■ What you are asked to do:
The answer must be the number of lines in the listing below that contain "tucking", and nothing else.

START Records for the exercise

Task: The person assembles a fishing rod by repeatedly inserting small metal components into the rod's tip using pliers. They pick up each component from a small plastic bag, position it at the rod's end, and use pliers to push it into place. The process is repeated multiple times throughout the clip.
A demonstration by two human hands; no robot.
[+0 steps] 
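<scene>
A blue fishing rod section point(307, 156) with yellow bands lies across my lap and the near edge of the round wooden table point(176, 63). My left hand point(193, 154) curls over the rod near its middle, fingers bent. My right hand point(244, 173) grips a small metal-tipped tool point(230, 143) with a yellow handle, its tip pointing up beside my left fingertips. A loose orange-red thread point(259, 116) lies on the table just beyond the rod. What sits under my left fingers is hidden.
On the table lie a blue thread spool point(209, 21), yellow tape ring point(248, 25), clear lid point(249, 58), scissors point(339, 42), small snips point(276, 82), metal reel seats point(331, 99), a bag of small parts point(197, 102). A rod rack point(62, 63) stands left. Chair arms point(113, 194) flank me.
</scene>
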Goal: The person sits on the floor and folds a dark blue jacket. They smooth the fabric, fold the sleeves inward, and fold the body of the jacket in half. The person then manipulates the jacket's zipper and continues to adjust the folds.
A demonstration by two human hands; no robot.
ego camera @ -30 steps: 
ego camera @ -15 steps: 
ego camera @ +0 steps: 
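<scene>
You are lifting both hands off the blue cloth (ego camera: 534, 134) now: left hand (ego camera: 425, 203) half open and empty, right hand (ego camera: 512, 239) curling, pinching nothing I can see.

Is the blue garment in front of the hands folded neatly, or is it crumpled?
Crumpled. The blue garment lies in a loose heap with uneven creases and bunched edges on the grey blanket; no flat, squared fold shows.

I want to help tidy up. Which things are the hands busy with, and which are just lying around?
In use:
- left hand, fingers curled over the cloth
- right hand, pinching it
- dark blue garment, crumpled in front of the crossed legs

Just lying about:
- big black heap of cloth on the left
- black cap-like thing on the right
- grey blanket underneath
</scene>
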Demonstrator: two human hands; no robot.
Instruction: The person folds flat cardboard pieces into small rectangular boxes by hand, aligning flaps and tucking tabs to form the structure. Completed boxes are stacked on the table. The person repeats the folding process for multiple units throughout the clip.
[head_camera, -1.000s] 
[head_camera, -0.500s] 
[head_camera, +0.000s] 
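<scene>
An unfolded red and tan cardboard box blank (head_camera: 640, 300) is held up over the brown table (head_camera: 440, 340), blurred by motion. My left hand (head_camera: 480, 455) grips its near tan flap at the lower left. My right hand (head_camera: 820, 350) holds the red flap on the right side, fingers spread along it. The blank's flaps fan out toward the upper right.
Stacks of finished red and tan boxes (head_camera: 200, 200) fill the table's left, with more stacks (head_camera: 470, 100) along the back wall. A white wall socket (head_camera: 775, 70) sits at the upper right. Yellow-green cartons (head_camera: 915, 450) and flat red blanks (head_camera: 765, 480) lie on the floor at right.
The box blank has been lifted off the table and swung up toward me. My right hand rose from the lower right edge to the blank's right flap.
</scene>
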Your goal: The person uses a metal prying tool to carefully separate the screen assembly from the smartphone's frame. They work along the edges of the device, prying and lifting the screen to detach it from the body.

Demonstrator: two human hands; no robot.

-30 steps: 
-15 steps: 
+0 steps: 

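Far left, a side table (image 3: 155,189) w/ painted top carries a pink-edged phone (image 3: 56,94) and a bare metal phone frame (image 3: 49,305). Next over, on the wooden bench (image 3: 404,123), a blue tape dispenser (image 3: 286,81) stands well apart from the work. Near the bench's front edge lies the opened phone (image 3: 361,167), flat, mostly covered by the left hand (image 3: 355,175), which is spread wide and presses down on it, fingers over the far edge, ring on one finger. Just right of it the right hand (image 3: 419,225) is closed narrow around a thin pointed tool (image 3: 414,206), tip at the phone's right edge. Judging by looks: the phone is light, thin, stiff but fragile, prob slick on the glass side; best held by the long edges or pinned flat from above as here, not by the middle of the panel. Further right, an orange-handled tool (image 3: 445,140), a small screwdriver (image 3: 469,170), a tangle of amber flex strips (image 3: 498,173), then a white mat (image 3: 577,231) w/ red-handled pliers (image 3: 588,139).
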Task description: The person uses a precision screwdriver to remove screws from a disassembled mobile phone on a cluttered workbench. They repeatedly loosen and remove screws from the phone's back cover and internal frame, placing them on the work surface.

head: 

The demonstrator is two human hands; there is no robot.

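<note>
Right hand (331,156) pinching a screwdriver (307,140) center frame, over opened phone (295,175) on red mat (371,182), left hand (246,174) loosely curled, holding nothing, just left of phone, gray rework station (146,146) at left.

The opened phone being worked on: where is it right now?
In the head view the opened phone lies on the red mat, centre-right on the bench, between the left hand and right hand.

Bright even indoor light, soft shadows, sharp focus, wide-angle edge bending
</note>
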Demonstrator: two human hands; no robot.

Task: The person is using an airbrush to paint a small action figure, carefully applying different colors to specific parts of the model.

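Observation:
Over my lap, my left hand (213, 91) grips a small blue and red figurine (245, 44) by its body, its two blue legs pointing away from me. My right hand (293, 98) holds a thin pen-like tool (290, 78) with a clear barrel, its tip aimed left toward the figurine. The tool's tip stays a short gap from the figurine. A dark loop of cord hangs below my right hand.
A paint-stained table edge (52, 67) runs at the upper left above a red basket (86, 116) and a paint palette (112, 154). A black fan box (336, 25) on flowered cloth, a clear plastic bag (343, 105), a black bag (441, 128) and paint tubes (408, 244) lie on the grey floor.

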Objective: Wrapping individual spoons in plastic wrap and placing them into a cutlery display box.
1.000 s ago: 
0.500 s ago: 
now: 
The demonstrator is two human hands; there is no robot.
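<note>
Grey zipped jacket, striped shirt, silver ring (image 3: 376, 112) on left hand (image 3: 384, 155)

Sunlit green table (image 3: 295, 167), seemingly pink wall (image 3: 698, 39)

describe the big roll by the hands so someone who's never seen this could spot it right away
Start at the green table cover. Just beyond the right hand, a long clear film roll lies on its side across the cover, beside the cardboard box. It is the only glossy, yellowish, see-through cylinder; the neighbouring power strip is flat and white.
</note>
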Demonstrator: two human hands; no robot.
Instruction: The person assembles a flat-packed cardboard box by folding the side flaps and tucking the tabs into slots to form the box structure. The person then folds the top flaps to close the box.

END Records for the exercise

■ Answer to the problem:
2